1

I am running benchmarks with Criterion but am facing issues with functions that have an input that does not implement the Copy trait.

For example, I have set up the following benchmark for a function with the signature pub fn hash(vector: Vec<&str>) -> u64.

pub fn criterion_benchmark(c: &mut Criterion) {
    let s: String = String::from("Hello World!");
    let tokens: Vec<&str> = hashing::tokenize(&s);
    c.bench_function(
        "hash",
        |b| b.iter(|| {
            hashing::hash(tokens)
        }),
    );
}

However, unlike with types that have the Copy trait, the compiler throws out the following ownership error.

error[E0507]: cannot move out of `tokens`, a captured variable in an `FnMut` closure
  --> benches/benchmark.rs:17:34
   |
13 |     let tokens: Vec<&str> = hashing::tokenize(&s);
   |         ------ captured outer variable
...
17 |             hashing::hash(tokens)
   |                                  ^^^^^^ move occurs because `tokens` has type `Vec<&str>`, which does not implement the `Copy` trait

error[E0507]: cannot move out of `tokens`, a captured variable in an `FnMut` closure
  --> benches/benchmark.rs:16:20
   |
13 |     let tokens: Vec<&str> = hashing::tokenize(&s);
   |         ------ captured outer variable
...
16 |         |b| b.iter(|| {
   |                    ^^ move out of `tokens` occurs here
17 |             hashing::hash(tokens)
   |                                  ------
   |                                  |
   |                                  move occurs because `tokens` has type `Vec<&str>`, which does not implement the `Copy` trait
   |                                  move occurs due to use in closure

How can non-copyable inputs be passed to the benchmarked function without running into ownership issues?

bergwald
  • 88
  • 1
  • 7
  • 2
    The real problem seems to be in the benchmarked hashing function.

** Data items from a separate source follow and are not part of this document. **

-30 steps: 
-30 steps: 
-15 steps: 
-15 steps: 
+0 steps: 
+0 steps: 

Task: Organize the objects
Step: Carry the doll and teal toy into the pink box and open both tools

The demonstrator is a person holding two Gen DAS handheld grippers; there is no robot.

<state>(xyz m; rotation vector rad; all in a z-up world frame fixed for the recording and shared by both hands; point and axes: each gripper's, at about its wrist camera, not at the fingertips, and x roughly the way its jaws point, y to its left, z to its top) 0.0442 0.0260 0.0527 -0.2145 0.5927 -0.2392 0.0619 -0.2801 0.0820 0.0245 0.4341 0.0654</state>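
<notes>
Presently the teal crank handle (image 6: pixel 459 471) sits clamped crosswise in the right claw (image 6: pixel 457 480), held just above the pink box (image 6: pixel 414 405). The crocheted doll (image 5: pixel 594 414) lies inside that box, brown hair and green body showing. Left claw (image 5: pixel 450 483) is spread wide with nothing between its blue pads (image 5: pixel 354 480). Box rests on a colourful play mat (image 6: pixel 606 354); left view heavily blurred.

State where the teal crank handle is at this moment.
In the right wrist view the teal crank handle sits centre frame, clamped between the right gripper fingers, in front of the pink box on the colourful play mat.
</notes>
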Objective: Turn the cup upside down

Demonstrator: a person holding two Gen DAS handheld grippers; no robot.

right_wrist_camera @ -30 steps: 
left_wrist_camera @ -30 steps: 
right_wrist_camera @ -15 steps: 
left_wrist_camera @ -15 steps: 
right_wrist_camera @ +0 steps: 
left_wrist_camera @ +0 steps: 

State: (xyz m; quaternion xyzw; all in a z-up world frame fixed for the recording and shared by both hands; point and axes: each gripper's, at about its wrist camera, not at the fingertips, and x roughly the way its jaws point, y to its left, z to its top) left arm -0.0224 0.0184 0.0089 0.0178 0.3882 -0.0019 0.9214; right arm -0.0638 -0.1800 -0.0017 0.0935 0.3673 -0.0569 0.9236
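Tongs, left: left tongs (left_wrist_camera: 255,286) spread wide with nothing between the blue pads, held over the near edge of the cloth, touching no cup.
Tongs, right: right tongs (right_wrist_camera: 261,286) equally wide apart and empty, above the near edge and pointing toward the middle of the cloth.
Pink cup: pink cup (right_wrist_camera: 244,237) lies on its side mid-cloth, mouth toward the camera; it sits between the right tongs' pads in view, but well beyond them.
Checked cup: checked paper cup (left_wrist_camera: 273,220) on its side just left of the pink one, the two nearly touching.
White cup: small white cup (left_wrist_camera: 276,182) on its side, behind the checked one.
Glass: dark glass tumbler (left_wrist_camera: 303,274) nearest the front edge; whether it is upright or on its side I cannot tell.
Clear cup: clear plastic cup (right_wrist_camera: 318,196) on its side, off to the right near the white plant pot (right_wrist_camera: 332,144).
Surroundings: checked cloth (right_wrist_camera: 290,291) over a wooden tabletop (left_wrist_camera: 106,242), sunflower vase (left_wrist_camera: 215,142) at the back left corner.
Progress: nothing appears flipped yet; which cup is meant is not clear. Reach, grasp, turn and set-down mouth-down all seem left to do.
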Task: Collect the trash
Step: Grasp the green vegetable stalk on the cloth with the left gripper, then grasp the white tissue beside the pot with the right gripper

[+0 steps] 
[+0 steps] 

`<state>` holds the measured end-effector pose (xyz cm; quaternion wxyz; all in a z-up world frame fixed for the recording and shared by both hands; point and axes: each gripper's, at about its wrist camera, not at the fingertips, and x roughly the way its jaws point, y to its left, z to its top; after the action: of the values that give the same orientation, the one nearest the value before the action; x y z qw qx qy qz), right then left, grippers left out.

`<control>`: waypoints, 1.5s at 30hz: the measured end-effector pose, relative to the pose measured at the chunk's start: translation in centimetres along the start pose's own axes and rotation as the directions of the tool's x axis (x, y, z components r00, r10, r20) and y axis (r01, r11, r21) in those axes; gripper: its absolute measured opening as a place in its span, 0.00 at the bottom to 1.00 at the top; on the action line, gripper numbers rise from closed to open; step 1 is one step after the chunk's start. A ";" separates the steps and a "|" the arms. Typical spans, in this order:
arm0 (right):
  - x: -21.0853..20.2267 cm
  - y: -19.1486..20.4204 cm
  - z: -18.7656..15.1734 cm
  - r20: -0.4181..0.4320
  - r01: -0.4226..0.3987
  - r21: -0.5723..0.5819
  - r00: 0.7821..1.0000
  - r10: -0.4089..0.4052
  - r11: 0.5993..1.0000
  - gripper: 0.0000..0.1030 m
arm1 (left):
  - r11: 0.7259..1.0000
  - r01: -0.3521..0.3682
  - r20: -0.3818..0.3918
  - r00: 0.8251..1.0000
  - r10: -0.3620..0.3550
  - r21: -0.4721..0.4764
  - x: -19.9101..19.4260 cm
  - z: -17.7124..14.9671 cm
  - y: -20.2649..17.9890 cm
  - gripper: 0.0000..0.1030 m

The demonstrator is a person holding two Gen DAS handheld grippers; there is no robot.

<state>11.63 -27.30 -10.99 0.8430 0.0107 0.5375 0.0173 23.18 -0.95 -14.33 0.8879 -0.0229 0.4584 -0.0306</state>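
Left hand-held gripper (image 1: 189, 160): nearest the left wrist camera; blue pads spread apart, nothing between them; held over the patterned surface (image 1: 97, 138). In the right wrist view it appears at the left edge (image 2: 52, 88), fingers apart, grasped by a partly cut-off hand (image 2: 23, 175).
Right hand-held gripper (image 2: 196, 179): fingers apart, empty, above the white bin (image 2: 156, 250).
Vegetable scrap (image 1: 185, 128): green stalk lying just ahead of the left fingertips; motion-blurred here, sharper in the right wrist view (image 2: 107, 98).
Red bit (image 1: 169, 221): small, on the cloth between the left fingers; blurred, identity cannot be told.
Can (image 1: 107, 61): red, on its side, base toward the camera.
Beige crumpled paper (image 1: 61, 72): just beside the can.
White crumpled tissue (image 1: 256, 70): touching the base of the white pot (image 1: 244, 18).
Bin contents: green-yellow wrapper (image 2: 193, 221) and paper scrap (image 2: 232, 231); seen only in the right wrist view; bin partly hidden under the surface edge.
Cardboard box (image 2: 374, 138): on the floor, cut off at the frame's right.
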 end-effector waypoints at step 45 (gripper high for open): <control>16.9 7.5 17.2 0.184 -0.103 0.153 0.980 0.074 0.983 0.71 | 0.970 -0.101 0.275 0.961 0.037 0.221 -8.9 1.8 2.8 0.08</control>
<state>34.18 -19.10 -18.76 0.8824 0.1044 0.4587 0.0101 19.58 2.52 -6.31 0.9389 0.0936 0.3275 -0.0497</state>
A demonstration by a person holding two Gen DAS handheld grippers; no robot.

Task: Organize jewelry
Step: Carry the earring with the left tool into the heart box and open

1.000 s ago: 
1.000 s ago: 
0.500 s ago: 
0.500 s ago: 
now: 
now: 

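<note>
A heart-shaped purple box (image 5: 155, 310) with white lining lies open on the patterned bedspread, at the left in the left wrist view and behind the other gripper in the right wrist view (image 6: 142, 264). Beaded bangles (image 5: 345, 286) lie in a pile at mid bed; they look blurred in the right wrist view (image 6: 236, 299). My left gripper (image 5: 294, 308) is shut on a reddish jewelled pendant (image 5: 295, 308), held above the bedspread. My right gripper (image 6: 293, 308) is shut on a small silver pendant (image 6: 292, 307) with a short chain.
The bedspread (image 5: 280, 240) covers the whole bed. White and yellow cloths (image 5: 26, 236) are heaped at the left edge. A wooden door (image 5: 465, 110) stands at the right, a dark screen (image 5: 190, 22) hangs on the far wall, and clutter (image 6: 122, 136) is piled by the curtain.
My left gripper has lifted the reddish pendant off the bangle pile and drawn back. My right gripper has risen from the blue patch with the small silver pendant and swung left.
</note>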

Can't you just fix it to accept `&[&str]` (and call it with `hashing::hash(&tokens)`) ? Why would hashing need a vec ? – Denys Séguret Oct 12 '21 at 12:05
  • 2
    why not clone it ? – Stargateur Oct 12 '21 at 12:07
  • @Stargateur Cloning the parameter solved the issue. Thanks! – bergwald Oct 12 '21 at 12:14
  • @Stargateur Could the overhead of cloning the vector affect the benchmark? – bergwald Oct 12 '21 at 12:23
  • @bergwald Yes, it will. Criterion has tools to compute it separately, though. But your current prototype means every use of the hashing function will pay this price too. Hence my suggestion above. – Denys Séguret Oct 12 '21 at 12:24
  • @bergwald yes, of course, since you use criterion you could consider using https://docs.rs/criterion/0.3.5/criterion/struct.Bencher.html#method.iter_batched that should reduce the impact of cloning overhead – Stargateur Oct 12 '21 at 12:27
  • 1
    @Stargateur @DenysSéguret Results: Cloning the function has a ~50% overhead compared to accepting `&[&str]`. – bergwald Oct 12 '21 at 13:53

2 Answers2

1

Cloning the input can result in severe errors in the benchmark result.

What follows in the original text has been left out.